Eprouver la qualité de ces spermatozoïdes

D'abord, l'équipe doit éprouver la qualité de ces spermatozoïdes créés in vitro en faisant naître des ratons. "Il faut voir si les petits ratons sont normaux, s'ils sont capables de se reproduire", précise Philippe Durand. Ensuite, des tests seront effectués sur les spermatozoïdes d'homme créés in vitro, en les comparant à des spermatozoïdes prélevés in vivo. Et ce n'est qu'ensuite que les essais cliniques pourront commencer. "Avant de passer à une application clinique éventuelle, il reste à démontrer que la technique est valide à partir de testicule prépubère et chez des hommes qui ont des troubles de la spermatogénèse, mais pour l'instant on n'est pas encore là", nuance le professeur Nathalie Rives.
En mai, lors des premières annonces, "on a reçu plus de 200 mails de couples qui ont des problèmes de fertilité". C'est un "vrai espoir" pour eux, raconte M. Durand. Mais encore une fois cette technique ne pourra pas régler tous les problèmes d'infertilité. Notamment pour ceux qui n'ont pas de spermatozoïdes, "on ne peut rien". En revanche, elle pourra aider les quelque 120.000 hommes dans le monde "qui souffrent d'infertilité non prise en charge par les technologies actuelles" et notamment l'azoospermie, l'absence de spermatozoïdes dans le sperme. Elle pourra aussi intervenir pour les enfants atteints de cancer dont le traitement peut créer de l'infertilité. Il s'agira alors de prélever des cellules souches chez ces jeunes patients, d'en faire des spermatozoïdes in vitro et d'ensuite les cryo-conserver jusqu'à leur âge adulte et un éventuel désir de paternité.

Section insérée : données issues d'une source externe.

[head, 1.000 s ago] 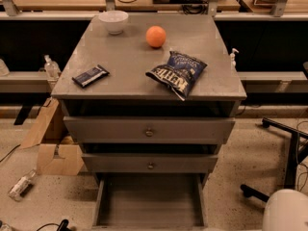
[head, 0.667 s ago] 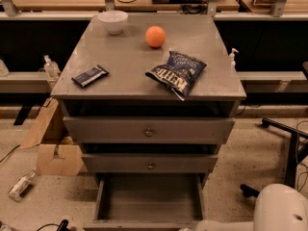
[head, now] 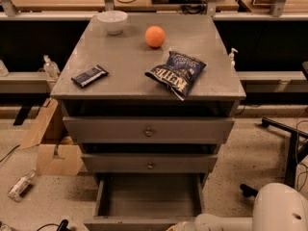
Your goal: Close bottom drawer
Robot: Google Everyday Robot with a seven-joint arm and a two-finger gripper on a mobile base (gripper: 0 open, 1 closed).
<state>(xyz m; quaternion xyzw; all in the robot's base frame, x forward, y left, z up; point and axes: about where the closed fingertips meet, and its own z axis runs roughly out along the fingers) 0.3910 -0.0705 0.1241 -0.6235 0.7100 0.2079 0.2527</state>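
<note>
The bottom drawer [head: 149, 198] of the grey metal cabinet is pulled far out, and its boxy tray shows empty. Its front panel [head: 130, 223] lies at the lower edge of the view and its knob is out of view. My white arm [head: 281, 208] comes in from the bottom right and reaches left along the lower edge. My gripper [head: 175, 226] is barely in view, right at the drawer's front panel near its middle. The two upper drawers [head: 148, 130] are nearly shut.
On the cabinet top lie a white bowl [head: 112, 21], an orange [head: 155, 36], a blue chip bag [head: 177, 72] and a dark snack bar [head: 89, 75]. A cardboard box [head: 53, 150] and a bottle [head: 20, 184] lie on the floor at left. A chair base [head: 286, 143] stands at right.
My arm has reached further left along the lower edge, bringing the gripper to the bottom drawer's front. The drawer has not visibly moved.
</note>
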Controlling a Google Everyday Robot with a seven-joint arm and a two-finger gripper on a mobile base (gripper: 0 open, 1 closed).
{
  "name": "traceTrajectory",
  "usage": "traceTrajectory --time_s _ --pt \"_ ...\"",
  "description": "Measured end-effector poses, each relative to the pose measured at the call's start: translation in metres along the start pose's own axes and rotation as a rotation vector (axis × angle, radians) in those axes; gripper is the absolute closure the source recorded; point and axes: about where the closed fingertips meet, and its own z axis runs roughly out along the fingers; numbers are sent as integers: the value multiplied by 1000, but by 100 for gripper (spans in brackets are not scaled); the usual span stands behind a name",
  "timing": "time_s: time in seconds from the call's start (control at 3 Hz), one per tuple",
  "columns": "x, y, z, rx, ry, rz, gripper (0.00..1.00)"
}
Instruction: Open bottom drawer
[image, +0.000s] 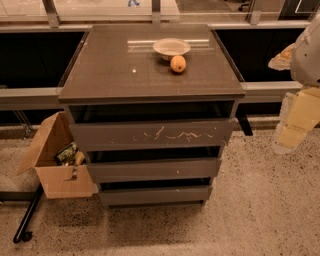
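Observation:
The bottom drawer is the lowest and narrowest of three dark grey-brown fronts on the cabinet, plain and handleless, with a dark gap above it. Above it are the middle front and the wide top front with white scratches. My gripper, pale yellow under the white arm, hangs at the right edge of the view. It is level with the top drawer, clear of the cabinet's right side and touching nothing.
A white bowl and an orange sit on the cabinet top. An open cardboard box with items stands against the cabinet's left side. A black pole lies on the speckled floor. A railing runs behind.

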Motion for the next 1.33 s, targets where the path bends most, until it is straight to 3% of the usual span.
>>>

Derrière, ce sont évidemment d'importants débouchés économiques qui s'offrent à Kallistem qui estime que le traitement de l'infertilité masculine pourrait représenter dans le monde un marché supérieur à 2,3 milliards d'euros. Pour l'heure, la petite société, dont le laboratoire est hébergé par l’École normale supérieure à Lyon, n'en est pas à gagner de l'argent. Elle en cherche au contraire - 2 millions d'euros - afin de mener à terme ses recherches, indique Isabelle Cuoc, la présidente de Kallistem. En effet, rien que pour effectuer les recherches sur les animaux, il y en a pour 500.000 euros.